Under Windows 2000 Professional, DVD-ROM is simply a large storage medium, much like CD-ROM. To enable DVD-ROM as a read-only device, Microsoft provides support for DVD-ROM devices in Windows 2000 Professional and support for UDF as an installable file system. Using DVD-ROM device drivers, a DVD-ROM drive is treated as another peripheral, using industry-defined methods to access DVD disks and handle encrypted content.

DVD and Streaming Data

A program produces streaming data when it delivers large amount of data in a constant load, or stream, over time. The program never loads the data completely into memory; the data file might be too large, and the operations on the data file are typically sequential. The best example of this for DVD is an MPEG-2 video stream. When a computer plays an MPEG-2 file, a program loads and streams the MPEG-2 data through the computer for decoding and displaying. The data might enter and exit the host processor and bus of the computer several times during this process. In addition, an MPEG-2 stream starts out at approximately 5 to 10 Mbps. After the stream is decoded, the data transfer rate can easily exceed 100 Mbps. A single data stream this large can saturate and overwhelm a computers PCI bus, so an alternate path might be required for the raw, decoded video data.

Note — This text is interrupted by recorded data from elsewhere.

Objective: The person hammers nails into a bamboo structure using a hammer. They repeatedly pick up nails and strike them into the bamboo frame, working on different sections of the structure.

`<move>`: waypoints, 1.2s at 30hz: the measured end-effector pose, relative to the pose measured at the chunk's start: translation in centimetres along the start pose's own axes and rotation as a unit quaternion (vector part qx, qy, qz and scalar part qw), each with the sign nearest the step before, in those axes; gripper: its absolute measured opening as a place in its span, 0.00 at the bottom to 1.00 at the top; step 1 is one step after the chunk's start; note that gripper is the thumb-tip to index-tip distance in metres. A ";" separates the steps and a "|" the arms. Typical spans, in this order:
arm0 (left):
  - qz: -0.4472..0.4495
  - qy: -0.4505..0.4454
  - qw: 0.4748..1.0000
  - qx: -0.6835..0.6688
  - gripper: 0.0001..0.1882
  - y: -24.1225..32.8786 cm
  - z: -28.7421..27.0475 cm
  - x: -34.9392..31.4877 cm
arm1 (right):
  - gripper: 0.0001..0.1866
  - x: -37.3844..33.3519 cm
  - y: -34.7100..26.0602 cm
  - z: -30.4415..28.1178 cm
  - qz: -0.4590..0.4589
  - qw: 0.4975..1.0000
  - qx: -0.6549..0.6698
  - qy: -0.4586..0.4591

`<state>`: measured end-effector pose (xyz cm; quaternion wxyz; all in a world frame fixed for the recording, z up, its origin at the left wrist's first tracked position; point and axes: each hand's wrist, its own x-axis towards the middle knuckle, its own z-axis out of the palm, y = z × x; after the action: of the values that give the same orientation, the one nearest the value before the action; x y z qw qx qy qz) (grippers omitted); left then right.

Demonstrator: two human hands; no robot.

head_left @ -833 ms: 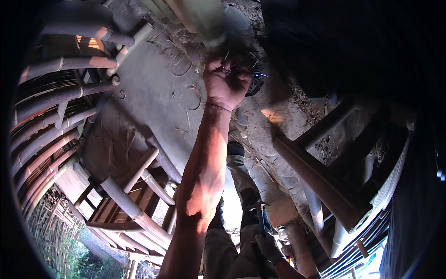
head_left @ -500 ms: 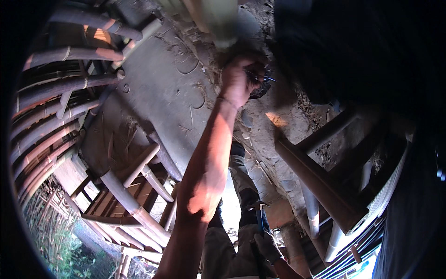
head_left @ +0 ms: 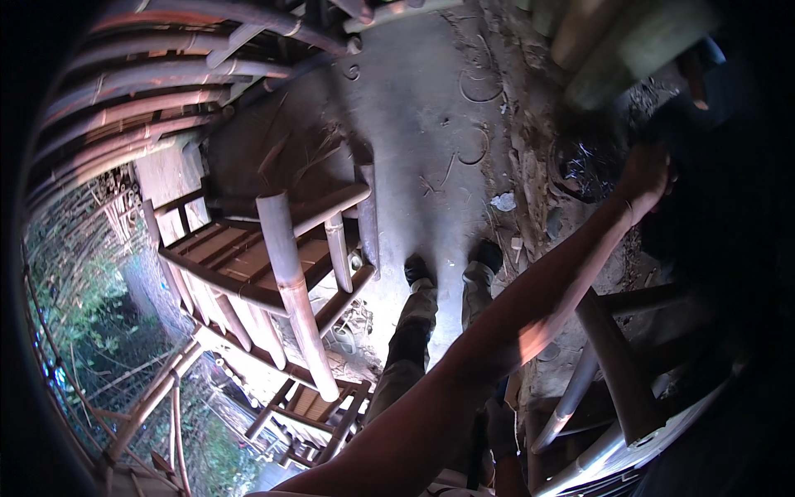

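My left arm stretches across to the right. Its hand [head_left: 650,178] is half in shadow, its fingers curled; what they hold, if anything, is lost in the dark. Beside that hand, on the ground, sits a dark round container [head_left: 586,166] with thin shiny pieces in it, perhaps nails. Low in the picture, partly behind my left forearm, my gloved right hand [head_left: 502,431] is closed around a claw hammer [head_left: 502,389]. Only a bit of the hammer shows now; its head was plainer in the earlier frame.
A bamboo chair [head_left: 290,273] stands to my left, below a bamboo slat structure [head_left: 157,79]. Another bamboo frame [head_left: 621,373] is at the lower right. Thick bamboo poles [head_left: 638,58] lie at the upper right. Curled strips [head_left: 476,145] litter the grey floor [head_left: 397,108].
My left hand has left the dark container and moved to its right. The view has swung, shifting everything across the picture. My right hand stays low, now more covered by my left arm.
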<state>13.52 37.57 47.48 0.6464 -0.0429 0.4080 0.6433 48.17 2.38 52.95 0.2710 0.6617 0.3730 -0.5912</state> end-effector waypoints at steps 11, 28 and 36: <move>-0.017 -0.066 0.933 -0.353 0.20 -1.1 -3.0 -1.8 | 0.12 2.1 0.6 -1.5 -0.131 0.991 0.009 -0.007; -0.121 -0.230 0.823 -0.505 0.17 5.0 -12.7 -32.5 | 0.10 -16.9 -26.0 2.6 -0.114 0.974 0.196 -0.004; 0.196 0.128 0.965 0.117 0.11 15.0 -12.2 -41.6 | 0.09 -24.0 -40.8 10.2 -0.193 0.976 -0.090 -0.041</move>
<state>1.44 -0.13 70.66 0.4507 0.0316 0.5602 0.6942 8.49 13.47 78.33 0.2253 0.5254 0.5335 -0.6233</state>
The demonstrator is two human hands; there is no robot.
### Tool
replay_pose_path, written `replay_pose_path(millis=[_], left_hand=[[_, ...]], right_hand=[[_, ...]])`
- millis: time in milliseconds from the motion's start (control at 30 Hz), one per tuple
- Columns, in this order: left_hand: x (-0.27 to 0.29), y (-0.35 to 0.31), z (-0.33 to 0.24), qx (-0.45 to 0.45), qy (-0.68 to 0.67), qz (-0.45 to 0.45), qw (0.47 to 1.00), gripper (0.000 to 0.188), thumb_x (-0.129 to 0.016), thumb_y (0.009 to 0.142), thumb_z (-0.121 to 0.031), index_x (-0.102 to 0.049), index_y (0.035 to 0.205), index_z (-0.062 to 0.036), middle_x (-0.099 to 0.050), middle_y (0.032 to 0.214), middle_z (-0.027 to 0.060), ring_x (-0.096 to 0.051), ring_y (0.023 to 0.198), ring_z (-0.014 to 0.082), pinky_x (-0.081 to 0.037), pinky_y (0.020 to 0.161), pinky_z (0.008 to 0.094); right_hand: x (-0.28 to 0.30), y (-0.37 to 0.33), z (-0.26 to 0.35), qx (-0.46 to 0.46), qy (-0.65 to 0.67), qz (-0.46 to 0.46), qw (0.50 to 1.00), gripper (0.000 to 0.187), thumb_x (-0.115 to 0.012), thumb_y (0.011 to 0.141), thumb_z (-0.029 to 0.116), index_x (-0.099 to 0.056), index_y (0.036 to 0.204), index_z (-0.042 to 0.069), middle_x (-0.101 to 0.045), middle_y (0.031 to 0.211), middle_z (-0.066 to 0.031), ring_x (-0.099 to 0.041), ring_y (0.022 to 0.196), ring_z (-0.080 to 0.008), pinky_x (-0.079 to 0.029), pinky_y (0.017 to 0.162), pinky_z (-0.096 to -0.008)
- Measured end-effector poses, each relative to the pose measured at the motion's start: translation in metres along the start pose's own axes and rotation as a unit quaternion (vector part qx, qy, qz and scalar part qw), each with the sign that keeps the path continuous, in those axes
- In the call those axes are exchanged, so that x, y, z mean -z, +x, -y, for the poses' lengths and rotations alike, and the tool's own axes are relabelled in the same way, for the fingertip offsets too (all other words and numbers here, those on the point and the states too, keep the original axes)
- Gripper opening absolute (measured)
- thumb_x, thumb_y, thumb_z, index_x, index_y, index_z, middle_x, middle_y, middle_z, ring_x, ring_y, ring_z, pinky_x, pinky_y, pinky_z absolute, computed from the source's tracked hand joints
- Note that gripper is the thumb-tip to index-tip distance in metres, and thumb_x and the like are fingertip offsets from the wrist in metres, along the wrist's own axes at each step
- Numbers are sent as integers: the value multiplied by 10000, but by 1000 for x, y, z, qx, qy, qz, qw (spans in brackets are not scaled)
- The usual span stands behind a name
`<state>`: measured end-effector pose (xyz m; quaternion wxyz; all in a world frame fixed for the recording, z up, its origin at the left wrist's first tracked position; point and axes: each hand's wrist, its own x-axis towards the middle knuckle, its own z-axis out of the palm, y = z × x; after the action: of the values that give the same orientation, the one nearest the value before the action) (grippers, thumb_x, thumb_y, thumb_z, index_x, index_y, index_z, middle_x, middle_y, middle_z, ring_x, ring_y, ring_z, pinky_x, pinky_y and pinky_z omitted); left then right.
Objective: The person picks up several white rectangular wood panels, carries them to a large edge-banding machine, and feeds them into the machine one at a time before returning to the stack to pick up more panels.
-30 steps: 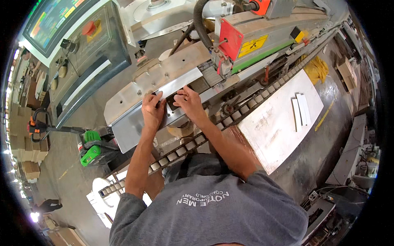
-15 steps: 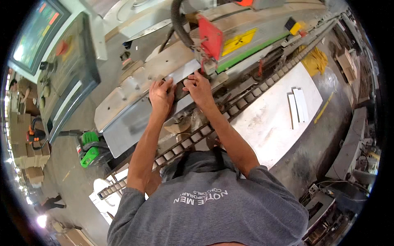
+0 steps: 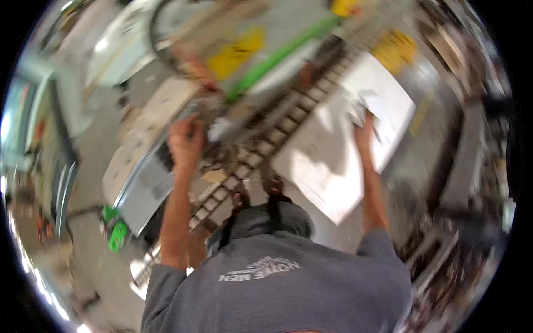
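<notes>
My left hand (image 3: 186,140) is raised over the edge of the grey metal machine table (image 3: 145,186), its fingers curled in. Whether something small sits between them is lost in the blur. My right arm is stretched out to the right, over a white board (image 3: 316,161). There my right hand (image 3: 363,129) has its fingers at some pale white strips (image 3: 378,105). Motion smears those fingers, so a grip cannot be made out. A dark shadow falls on the board beside this hand.
A chain-like track of pale blocks (image 3: 269,145) runs diagonally between table and board. Beyond it are a green rail (image 3: 283,55) and a yellow label (image 3: 236,53). Yellow cloth (image 3: 395,51) lies past the board. A green-capped tool (image 3: 116,234) and a control panel (image 3: 41,122) are at left.
My hands were close together at the machine table. My right hand has swung right to the strips on the board; my left stays by the table. The view has shifted and blurred.
</notes>
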<state>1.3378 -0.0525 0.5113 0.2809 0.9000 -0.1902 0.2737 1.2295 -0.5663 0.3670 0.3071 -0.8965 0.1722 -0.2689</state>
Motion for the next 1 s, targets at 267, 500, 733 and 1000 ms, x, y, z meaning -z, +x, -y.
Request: replay_pose_path(millis=[267,500,733,1000], left_hand=[[38,-79,-23,139,22,-32,990,261,-694,816,-49,-708,1076,-59,-609,842,97,-569,877,293,-494,802,412],[35,-105,-55,156,-70,-97,980,308,-744,797,-80,-686,1082,23,-642,880,144,-570,870,324,-500,778,436],[57,-111,-128,76,-273,77,956,543,-776,778,-227,-612,1218,47,-607,1182,268,-555,1147,412,-440,988,497],[124,-102,-66,60,-200,92,974,520,-857,625,-90,-701,1119,-41,-686,1096,188,-654,1061,357,-529,894,476]], right_hand=[[21,-66,-52,22,-354,126,926,332,-612,934,280,-630,1102,-5,-645,1052,-182,-630,977,-366,-536,774,-467],[65,-71,23,-3,20,30,999,513,-663,867,407,-481,1246,115,-584,922,-160,-544,708,-325,-459,588,-538],[61,-131,265,-161,505,171,830,782,-826,835,333,-434,1324,-135,-574,1157,-219,-582,976,-299,-541,791,-438],[-54,-164,357,32,444,320,836,388,-627,966,156,-551,1305,-15,-617,1214,-134,-605,1101,-236,-516,918,-377]])
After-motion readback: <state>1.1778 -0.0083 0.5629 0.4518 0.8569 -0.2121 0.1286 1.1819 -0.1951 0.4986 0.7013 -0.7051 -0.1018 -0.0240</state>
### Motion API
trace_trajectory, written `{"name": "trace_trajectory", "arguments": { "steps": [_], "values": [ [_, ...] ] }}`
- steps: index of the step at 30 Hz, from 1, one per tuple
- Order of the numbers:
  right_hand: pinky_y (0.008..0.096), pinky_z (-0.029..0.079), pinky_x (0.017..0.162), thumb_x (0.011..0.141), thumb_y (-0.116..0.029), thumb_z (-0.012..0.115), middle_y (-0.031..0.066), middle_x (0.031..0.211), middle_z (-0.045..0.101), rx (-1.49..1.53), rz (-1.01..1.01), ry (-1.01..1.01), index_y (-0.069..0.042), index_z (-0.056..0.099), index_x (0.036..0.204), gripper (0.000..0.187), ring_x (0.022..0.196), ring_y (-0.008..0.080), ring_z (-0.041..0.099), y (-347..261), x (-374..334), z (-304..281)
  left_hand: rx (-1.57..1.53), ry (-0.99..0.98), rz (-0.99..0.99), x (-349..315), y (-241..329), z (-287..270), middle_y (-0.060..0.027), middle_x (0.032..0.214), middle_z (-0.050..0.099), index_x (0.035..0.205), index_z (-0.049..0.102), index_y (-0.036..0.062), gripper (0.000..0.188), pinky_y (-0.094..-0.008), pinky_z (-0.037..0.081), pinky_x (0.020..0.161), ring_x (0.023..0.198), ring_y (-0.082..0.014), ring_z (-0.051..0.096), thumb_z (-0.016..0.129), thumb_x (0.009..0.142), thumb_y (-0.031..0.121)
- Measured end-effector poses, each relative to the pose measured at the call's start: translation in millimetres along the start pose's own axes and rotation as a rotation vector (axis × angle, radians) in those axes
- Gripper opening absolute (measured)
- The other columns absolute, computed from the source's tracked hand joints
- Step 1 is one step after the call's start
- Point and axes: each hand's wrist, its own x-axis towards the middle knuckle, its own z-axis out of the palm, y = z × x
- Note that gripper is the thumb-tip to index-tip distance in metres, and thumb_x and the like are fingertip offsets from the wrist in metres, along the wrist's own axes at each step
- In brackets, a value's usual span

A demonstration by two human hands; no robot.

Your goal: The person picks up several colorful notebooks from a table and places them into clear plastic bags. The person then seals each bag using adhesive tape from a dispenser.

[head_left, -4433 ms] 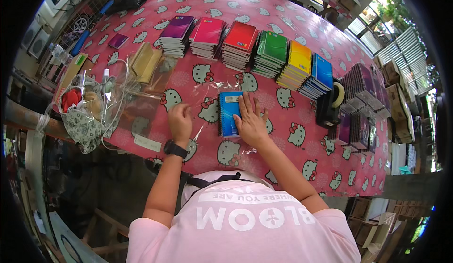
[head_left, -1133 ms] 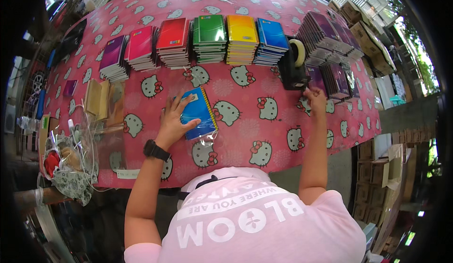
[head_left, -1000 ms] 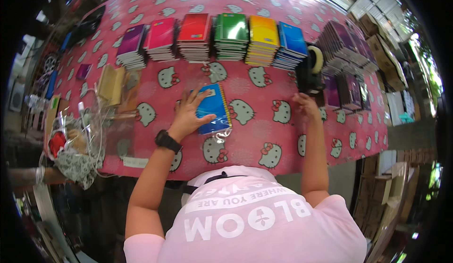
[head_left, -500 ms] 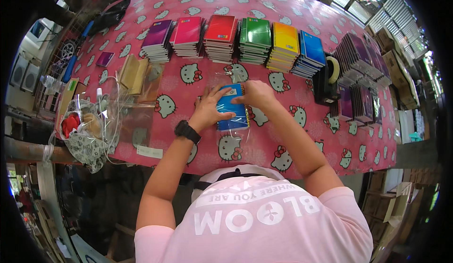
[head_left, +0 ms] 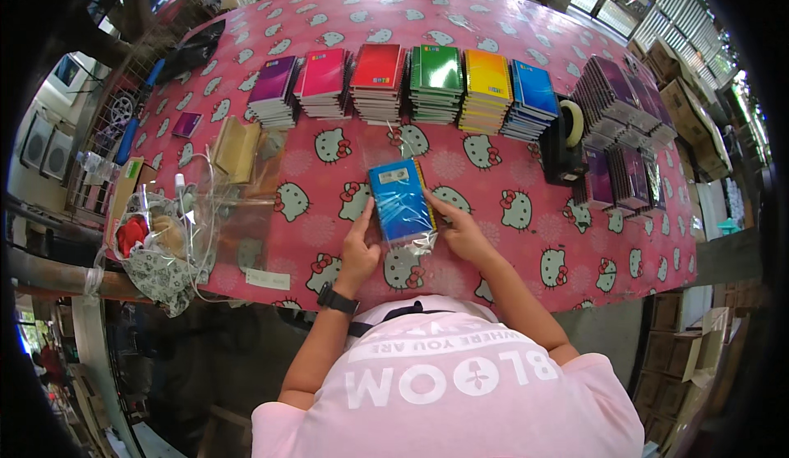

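Note:
A blue spiral notebook (head_left: 399, 211) in a clear plastic sleeve is in front of me, slightly tilted, with its coil on the right. A small white label (head_left: 394, 176) shows near its top. My left hand (head_left: 360, 248) grips its left edge, index finger stretched along the side. On the coil side, my right hand (head_left: 464, 232) holds the right edge with the index finger extended. Loose plastic of the sleeve gathers at the lower end. The undersides of both hands are hidden.
Behind stand stacks of purple (head_left: 274, 88), pink (head_left: 323, 80), red (head_left: 377, 76), green (head_left: 436, 80), yellow (head_left: 487, 88) and blue notebooks (head_left: 532, 96). A black tape dispenser (head_left: 560, 158) and wrapped purple notebooks (head_left: 616, 101) are right. Clear plastic sleeves (head_left: 246, 228) and a patterned cloth bag (head_left: 156, 273) lie left.
My left hand has slid off the notebook's cover to its left edge, and my right hand has come down from the top corner to the right edge. The notebook now tilts slightly.

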Motion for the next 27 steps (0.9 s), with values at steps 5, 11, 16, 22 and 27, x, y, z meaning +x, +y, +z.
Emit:
{"name": "trace_trajectory", "arguments": {
  "steps": [5, 11, 16, 22, 27],
  "values": [
    [0.0283, 0.040, 0.091, 0.066, 0.012, 0.053, 0.0072, 0.125, 0.049, 0.307, 0.197, -0.135, -0.010, 0.037, 0.139, 0.078, 0.108, 0.0176, 0.049, -43.7, 0.6, -34.6, 0.469, 0.050, 0.316, 1.2, 39.3, -5.2, -0.0106, 0.121, 0.039, 0.133, 0.039, 0.0076, 0.087, -0.0306, 0.041, 0.091, 0.112, -0.0215, 0.043, 0.077, 0.056, 0.000],
    [0.0321, 0.039, 0.094, 0.066, -0.004, 0.076, 0.0066, 0.119, 0.052, 0.177, -0.003, 0.052, -0.005, 0.037, 0.135, 0.079, 0.109, 0.0163, 0.048, -37.0, 20.7, -11.4, -0.184, -0.076, 0.150, 33.5, 47.4, 14.8, -0.0099, 0.119, 0.048, 0.126, 0.031, 0.0045, 0.077, -0.0340, 0.043, 0.094, 0.111, -0.0195, 0.049, 0.079, 0.067, 0.008],
    [0.0330, 0.036, 0.097, 0.065, -0.013, 0.080, 0.0081, 0.121, 0.049, 0.264, 0.057, -0.053, -0.004, 0.035, 0.134, 0.083, 0.113, 0.0180, 0.046, -63.3, 25.3, -19.4, -0.299, -0.142, 0.070, 27.4, 66.2, 4.0, -0.0109, 0.122, 0.045, 0.127, 0.026, 0.0051, 0.082, -0.0343, 0.043, 0.094, 0.115, -0.0197, 0.046, 0.081, 0.066, 0.010],
    [0.0339, 0.032, 0.102, 0.068, -0.021, 0.078, 0.0127, 0.131, 0.039, 0.129, -0.106, -0.023, -0.001, 0.026, 0.136, 0.088, 0.122, 0.0220, 0.038, -44.1, 15.1, 10.3, -0.146, -0.089, 0.182, 17.6, 41.9, 10.7, -0.0112, 0.124, 0.042, 0.131, 0.024, 0.0094, 0.089, -0.0353, 0.043, 0.094, 0.118, -0.0213, 0.044, 0.080, 0.062, 0.004],
    [0.0336, 0.025, 0.106, 0.071, -0.025, 0.076, 0.0117, 0.135, 0.037, 0.139, 0.034, -0.078, -0.002, 0.024, 0.139, 0.088, 0.127, 0.0231, 0.034, -62.6, 4.0, 4.4, -0.257, -0.141, 0.043, 5.8, 46.1, 8.5, -0.0131, 0.131, 0.038, 0.135, 0.022, 0.0076, 0.092, -0.0336, 0.044, 0.092, 0.118, -0.0229, 0.045, 0.079, 0.063, 0.005]
  ]
}}
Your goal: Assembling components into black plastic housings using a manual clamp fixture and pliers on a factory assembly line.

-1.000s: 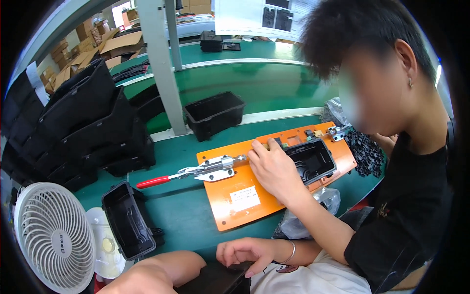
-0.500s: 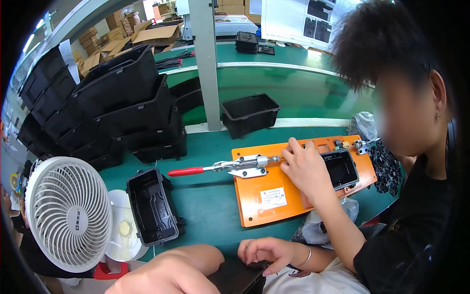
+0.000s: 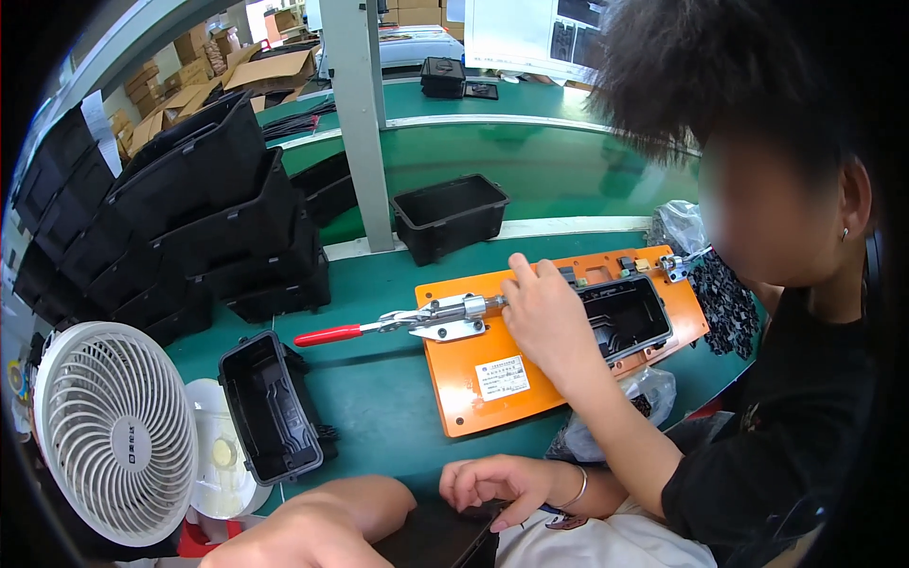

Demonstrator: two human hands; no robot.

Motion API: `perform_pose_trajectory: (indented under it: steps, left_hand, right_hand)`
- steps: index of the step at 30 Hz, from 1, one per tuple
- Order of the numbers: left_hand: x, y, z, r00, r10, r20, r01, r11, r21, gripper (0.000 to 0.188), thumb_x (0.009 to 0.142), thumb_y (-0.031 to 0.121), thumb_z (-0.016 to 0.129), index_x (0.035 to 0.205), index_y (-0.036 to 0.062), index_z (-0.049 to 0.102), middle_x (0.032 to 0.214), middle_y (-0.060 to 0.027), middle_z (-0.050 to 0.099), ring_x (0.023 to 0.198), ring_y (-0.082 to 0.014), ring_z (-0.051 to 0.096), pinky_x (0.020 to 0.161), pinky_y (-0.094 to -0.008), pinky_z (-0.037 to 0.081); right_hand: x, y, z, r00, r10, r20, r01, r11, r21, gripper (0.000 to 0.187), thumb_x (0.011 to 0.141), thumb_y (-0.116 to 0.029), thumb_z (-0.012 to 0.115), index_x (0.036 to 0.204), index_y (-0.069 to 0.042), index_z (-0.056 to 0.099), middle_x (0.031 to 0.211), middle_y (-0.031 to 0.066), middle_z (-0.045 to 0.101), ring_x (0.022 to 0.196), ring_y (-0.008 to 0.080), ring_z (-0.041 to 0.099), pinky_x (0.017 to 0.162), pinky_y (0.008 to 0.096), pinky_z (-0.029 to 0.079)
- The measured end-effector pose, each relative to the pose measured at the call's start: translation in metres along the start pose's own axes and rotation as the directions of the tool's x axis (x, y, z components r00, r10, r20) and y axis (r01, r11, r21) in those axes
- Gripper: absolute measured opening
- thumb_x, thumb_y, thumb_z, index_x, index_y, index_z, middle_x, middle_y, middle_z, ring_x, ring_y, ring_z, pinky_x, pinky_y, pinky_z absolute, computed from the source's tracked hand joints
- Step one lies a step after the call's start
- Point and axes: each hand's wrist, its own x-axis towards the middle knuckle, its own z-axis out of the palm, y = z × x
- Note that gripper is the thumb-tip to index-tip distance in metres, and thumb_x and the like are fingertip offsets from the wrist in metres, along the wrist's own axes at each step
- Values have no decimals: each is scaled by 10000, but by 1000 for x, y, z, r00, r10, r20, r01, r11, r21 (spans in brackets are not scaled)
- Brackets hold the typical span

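Note:
At the lower left edge my left hand (image 3: pixel 298 535) is large and close, its fingers hidden. My right hand (image 3: pixel 492 481), with a bangle at the wrist, is bent loosely over a dark flat surface (image 3: pixel 437 536); its thumb is apart and I see nothing held. Beyond it lies an orange fixture board (image 3: pixel 473 407) with a red-handled toggle clamp (image 3: pixel 331 335). A black box (image 3: pixel 630 317) sits in the board's cutout. A co-worker's hand (image 3: pixel 544 317) reaches in from the right and touches the board beside the clamp tip, hiding part of it.
A white fan (image 3: pixel 118 435) stands at the left, beside an open black box (image 3: pixel 270 407). Stacked black boxes (image 3: pixel 218 208) rise behind. Another black box (image 3: pixel 450 222) stands near the post (image 3: pixel 355 123). Small black parts (image 3: pixel 724 312) and a clear bag (image 3: pixel 649 393) lie at right.
The whole view has shifted, so the scene sits further left. The co-worker's hand stays at the clamp tip, its fingers slightly changed. My hands keep nearly the same pose.

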Motion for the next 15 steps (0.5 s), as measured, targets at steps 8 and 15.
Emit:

A single stream demands a potentially large and constant load on a computer, over what can be considered a long time in computer terms. DVD is even more demanding because the system must be able to independently manage and decode at least four separate streams:

  • MPEG-2 video

  • AC-3 or MPEG-2 audio

  • Subpicture

  • Navigation

This independent processing of streams is necessary to ensure that the streams are totally synchronized when they reach their final destinations, with no dropped frames or degraded video. This requires precision in load balancing, synchronization, and processing.

The WDM Stream class driver can deal with these problems because it is optimized to work with any devices that use streamed data. This includes devices that encode data (for example, video capture devices), and those that decode data (for example, DVD hardware decoders that decode MPEG-2 streams for playing DVD movies). This class driver uses the WDM layered architecture for interconnecting device drivers to optimize data flow within the Windows 2000 Professional kernels.